What the task requires = Lines with "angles" in them are to be located in the listing below and copied.
##### Data below #####
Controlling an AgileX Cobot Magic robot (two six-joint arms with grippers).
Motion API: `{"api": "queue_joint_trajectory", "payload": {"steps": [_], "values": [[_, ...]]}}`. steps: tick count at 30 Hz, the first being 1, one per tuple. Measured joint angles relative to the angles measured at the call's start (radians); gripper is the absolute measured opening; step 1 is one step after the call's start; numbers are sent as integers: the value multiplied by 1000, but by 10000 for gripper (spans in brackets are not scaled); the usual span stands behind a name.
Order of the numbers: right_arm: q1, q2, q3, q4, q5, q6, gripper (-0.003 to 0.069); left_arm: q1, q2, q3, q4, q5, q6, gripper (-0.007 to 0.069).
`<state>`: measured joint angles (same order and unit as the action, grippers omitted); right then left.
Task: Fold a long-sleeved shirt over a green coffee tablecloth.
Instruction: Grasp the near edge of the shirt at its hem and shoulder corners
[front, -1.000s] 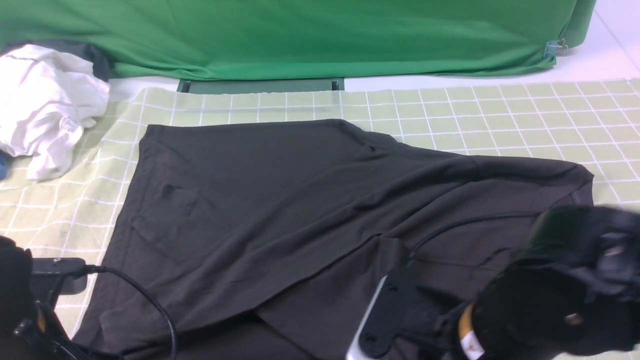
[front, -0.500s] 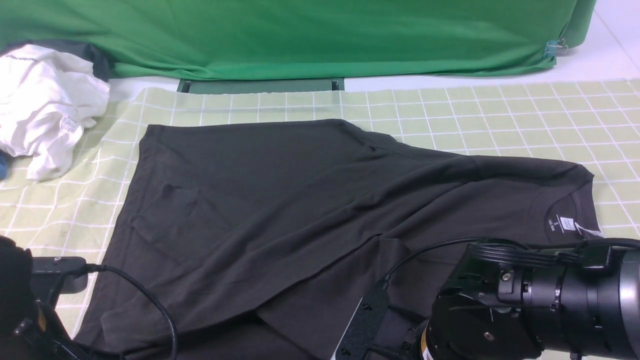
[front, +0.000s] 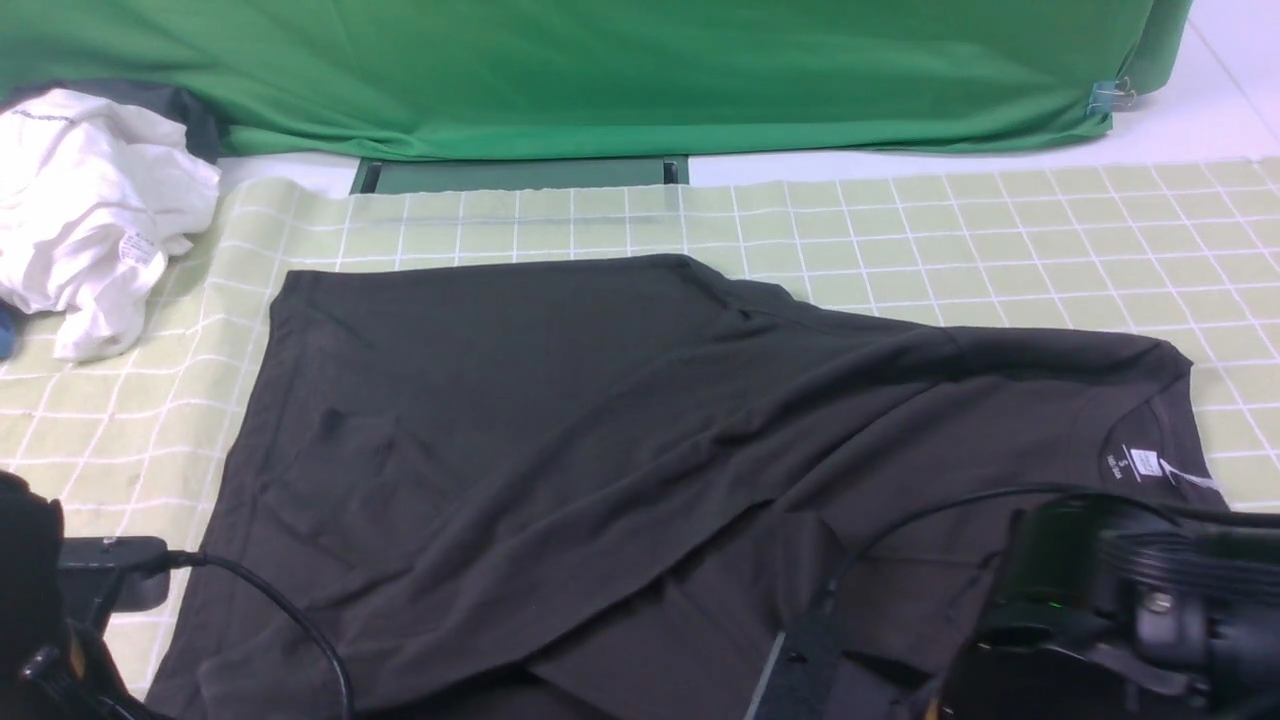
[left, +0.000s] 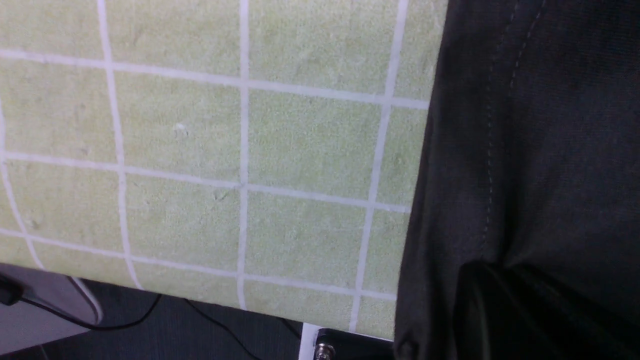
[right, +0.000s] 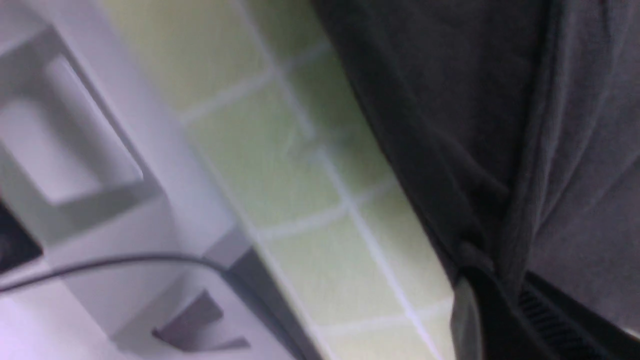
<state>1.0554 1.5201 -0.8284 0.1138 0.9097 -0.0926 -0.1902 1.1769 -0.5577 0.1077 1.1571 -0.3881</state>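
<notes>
The long-sleeved shirt (front: 600, 420) lies spread across the green coffee tablecloth (front: 950, 230), its collar and white neck label (front: 1140, 462) toward the robot's right and its hem toward the left. In the right wrist view, the right pincer (right: 482, 295) is pressed together on a bunched fold of the shirt near the tablecloth's edge, where the fabric gathers into tight creases. The left pincer (left: 500, 310) shows only as a dark finger, closed, with the stitched hem drawn up against it. It appears to pinch that hem. A crumpled white garment (front: 90, 210) sits apart at the far left.
</notes>
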Motion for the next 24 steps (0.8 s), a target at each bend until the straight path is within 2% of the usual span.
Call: {"api": "queue_joint_trajectory", "payload": {"steps": [6,12,19,24], "values": [[-12,-26,-47,-97,57,35,18,0,2,-119,11,5,0,15],[-97,-26,-141,-151,95,42,18,0,1,-257,-8,35,35,15],[-113,-26,-156,-128,106,43,18,-1,-1,-134,-166,54,145,15],[-113,-26,-156,-114,105,35,18,-21,-1,-18,-183,60,160,17]]}}
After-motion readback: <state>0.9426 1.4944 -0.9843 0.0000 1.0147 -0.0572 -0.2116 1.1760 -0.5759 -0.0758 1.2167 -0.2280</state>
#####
Reply to the task =
Motion API: `{"api": "queue_joint_trajectory", "payload": {"steps": [_], "values": [[_, ...]]}}`. steps: tick count at 30 Hz, the first being 1, one per tuple. Measured joint angles relative to the angles measured at the call's start (radians); gripper is the absolute measured opening; step 1 is one step after the call's start; numbers are sent as integers: the value multiplied by 1000, but by 10000 for gripper (spans in brackets are not scaled); the usual span stands behind a name.
`<state>`: measured joint angles (same order and unit as the action, grippers omitted); right then left.

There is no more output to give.